Les forces armées burkinabé ont intensifié en février leurs offensives contre des groupes terroristes sur plusieurs fronts, notamment à Titao, Tongomayel, Béléhédé, Filio, Djibo, ainsi que dans l’Est du pays et le long de la frontière ivoirienne. Selon l’armée, ces opérations ont entraîné la neutralisation de centaines d’assaillants, la destruction de nombreuses bases et la récupération d’importants équipements militaires.
Le 14 février, de violents affrontements ont opposé les forces armées à des groupes armés dans les secteurs de Tongomayel, Béléhédé et Filio. Les assaillants, qui tentaient de se regrouper pour mener des actions contre les populations civiles et attaquer une base militaire, ont finalement été repoussés après une riposte coordonnée des unités déployées et l’intervention de moyens aériens.
Deux jours plus tôt, une frappe ciblée menée dans le Parc W a permis d’éliminer un groupe transportant un important stock de matériel, sécurisant la zone selon des sources militaires.
Le 10 février, près de la frontière, une unité de reconnaissance a été attaquée par plusieurs centaines de combattants armés. Après de violents échanges, les soldats ont tenu leurs positions et contraint leurs adversaires à battre en retraite, abandonnant du matériel sur place.

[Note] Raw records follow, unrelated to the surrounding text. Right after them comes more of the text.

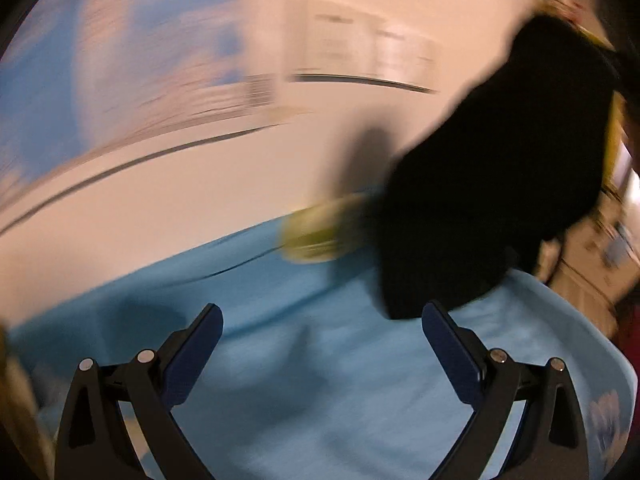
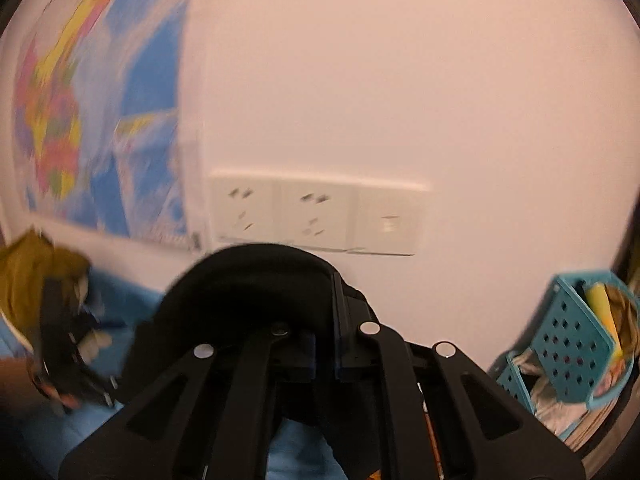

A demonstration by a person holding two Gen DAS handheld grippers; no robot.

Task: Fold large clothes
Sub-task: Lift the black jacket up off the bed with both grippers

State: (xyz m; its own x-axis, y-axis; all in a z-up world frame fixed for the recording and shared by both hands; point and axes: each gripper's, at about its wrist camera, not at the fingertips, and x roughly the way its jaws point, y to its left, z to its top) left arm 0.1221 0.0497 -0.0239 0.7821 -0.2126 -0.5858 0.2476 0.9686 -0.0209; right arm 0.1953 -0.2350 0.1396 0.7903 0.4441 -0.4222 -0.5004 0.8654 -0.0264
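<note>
My right tongs (image 2: 320, 344) clamp the black garment (image 1: 500, 168), lifted over the blue bed sheet (image 1: 320, 360); left tongs (image 1: 322, 320) gape empty, garment hanging to their right, nearby.

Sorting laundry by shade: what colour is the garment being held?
Black garment, clearest in the left wrist view.

Black garment (image 1: 500, 168): dark, featureless cloth, lifted and hanging in a bunched mass above the blue bedsheet (image 1: 304, 344), lower end near it; one fold pinched in the right gripper (image 2: 324, 336).
</note>
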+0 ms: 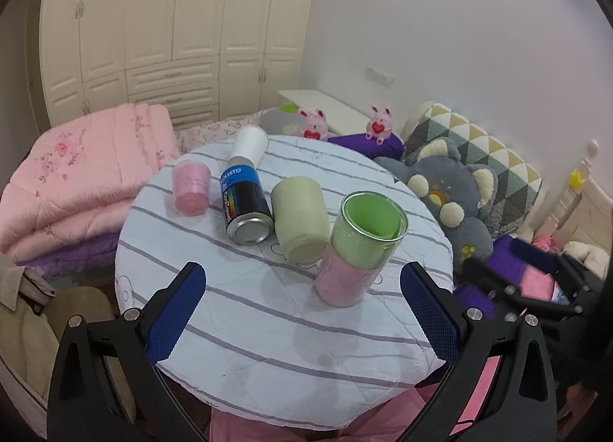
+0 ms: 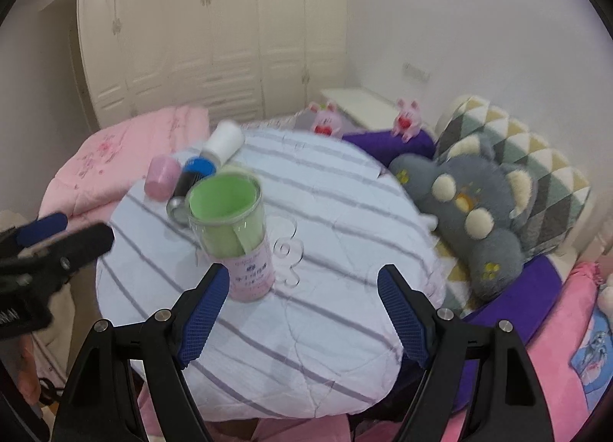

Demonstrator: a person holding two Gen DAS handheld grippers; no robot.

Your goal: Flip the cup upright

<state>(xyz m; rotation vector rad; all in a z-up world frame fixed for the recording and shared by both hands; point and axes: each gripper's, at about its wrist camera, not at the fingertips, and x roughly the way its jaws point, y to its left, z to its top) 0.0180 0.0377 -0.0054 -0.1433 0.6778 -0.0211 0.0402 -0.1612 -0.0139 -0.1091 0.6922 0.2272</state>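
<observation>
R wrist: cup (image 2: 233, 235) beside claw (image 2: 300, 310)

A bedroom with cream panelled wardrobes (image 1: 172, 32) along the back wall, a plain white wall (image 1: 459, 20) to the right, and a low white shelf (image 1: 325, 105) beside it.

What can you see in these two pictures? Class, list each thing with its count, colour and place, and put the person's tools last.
Table: one, round, white cloth with grey stripes, centre.
Clear cup: one, green and pink inside, upright, near right.
Pale green cup: one, on its side, middle.
Spray can: one, black and blue, white cap, lying down.
Pink cup: one, far left.
Pink quilt: one, folded, left.
Grey plush: one, right.
Pink plush toys: two, behind the table.
Left gripper: open.
Right gripper: open.
</observation>
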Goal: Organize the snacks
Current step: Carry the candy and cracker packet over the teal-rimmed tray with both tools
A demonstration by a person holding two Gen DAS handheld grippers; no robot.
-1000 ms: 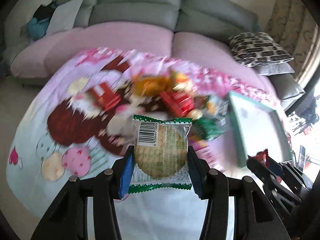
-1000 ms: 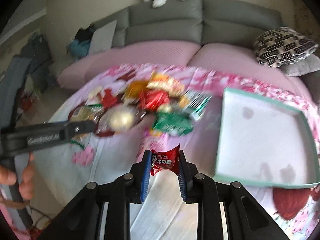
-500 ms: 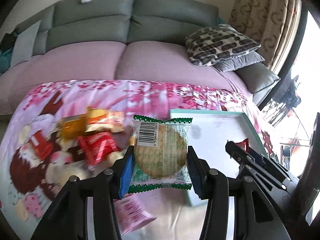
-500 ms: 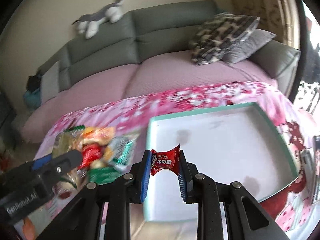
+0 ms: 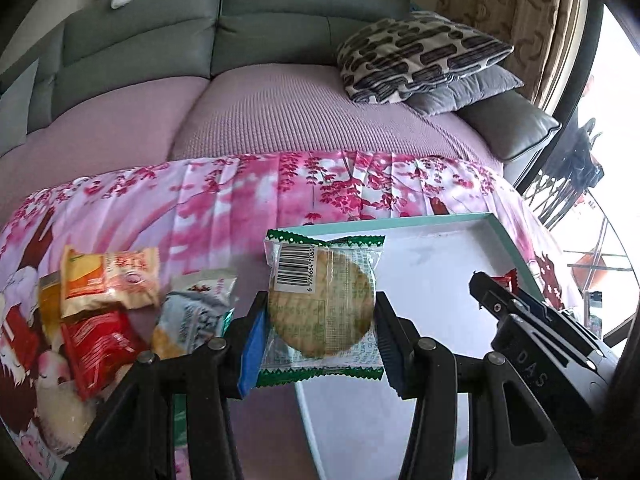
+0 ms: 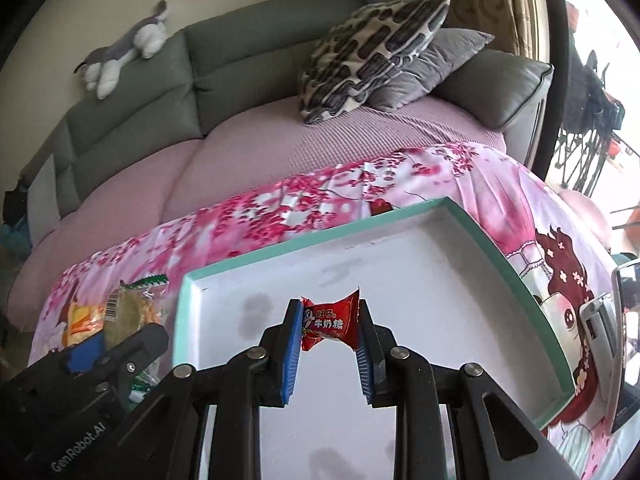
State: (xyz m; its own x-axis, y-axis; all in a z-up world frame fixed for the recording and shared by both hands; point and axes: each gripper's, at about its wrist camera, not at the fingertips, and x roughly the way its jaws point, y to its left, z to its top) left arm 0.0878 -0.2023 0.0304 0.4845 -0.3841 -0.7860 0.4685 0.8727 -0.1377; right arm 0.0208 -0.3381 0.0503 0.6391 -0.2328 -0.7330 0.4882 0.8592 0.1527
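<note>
My left gripper (image 5: pixel 320 332) is shut on a round cracker in a clear, green-edged wrapper (image 5: pixel 322 304), held over the left rim of the white tray with a teal rim (image 5: pixel 404 223). My right gripper (image 6: pixel 330 332) is shut on a small red candy (image 6: pixel 330 324) above the tray's floor (image 6: pixel 400 280). The right gripper (image 5: pixel 504 304) with its candy shows at the right of the left wrist view. The left gripper (image 6: pixel 92 352) and its cracker (image 6: pixel 128 312) show at the lower left of the right wrist view. Loose snack packets (image 5: pixel 104 280) lie left of the tray.
The tray rests on a pink flowered cloth (image 5: pixel 240 200) over a table. Behind it stands a sofa with pink seat covers (image 5: pixel 300 120), a patterned cushion (image 5: pixel 416 56) and a plush toy (image 6: pixel 124 52). A phone-like device (image 6: pixel 616 332) lies right of the tray.
Both grippers have swung rightward from the snack pile to the tray, each keeping its snack. The pile now sits at the left edge and the tray fills the middle.
</note>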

Entre le 7 et le 9 février, des opérations offensives ont également été conduites près de la frontière avec la Côte d’Ivoire afin d’empêcher toute implantation de groupes armés dans la zone. Plusieurs tentatives de fuite vers l’autre rive ont été observées sous surveillance militaire.
D’autres actions ciblées ont été menées durant la première quinzaine du mois, notamment contre des groupes utilisant des drones d’observation ou préparant des regroupements logistiques. Plusieurs positions et équipements ont été détruits lors de frappes aériennes.
Selon l’armée, les opérations se poursuivent afin de sécuriser durablement les zones concernées et de maintenir la pression sur les groupes armés encore actifs, selon l’agence d’information burkinabé.